▶ [Exercise prompt]:
Only the lines from the top of the listing below through the line containing "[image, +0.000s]" should be output, exactly and with no pictures.

######

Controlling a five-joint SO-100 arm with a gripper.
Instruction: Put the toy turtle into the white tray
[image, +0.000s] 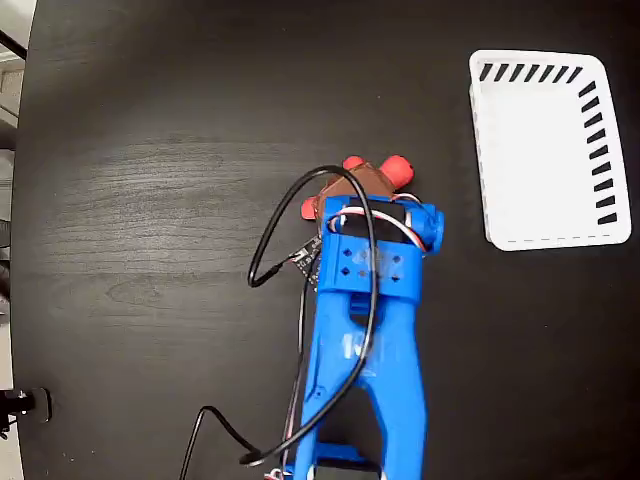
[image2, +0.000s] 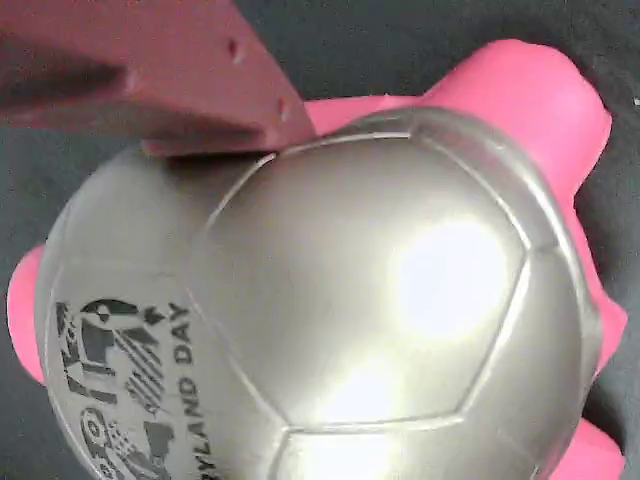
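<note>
Tool (image: 362, 190) down over toy turtle (image: 385, 172) near desk (image: 150, 200) centre; one brown finger (image2: 150, 80) touching shell top, grip state not discernible. Shell silver-grey in wrist view, dark printed mark. White tray (image: 545, 150) well apart, at desk's upper right corner.

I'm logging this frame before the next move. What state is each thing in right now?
toy turtle: upright on the black table, shell up, outside the tray, mostly hidden under the arm in the fixed view.
white tray: empty, at the table's upper right in the fixed view, apart from the turtle.
tool: lowered right over the turtle, one finger at the shell's edge; open or shut cannot be told.
</note>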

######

▶ [Task output]:
Controlling a five-joint SO-100 arm with a gripper.
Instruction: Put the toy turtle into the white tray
[image, +0.000s] 

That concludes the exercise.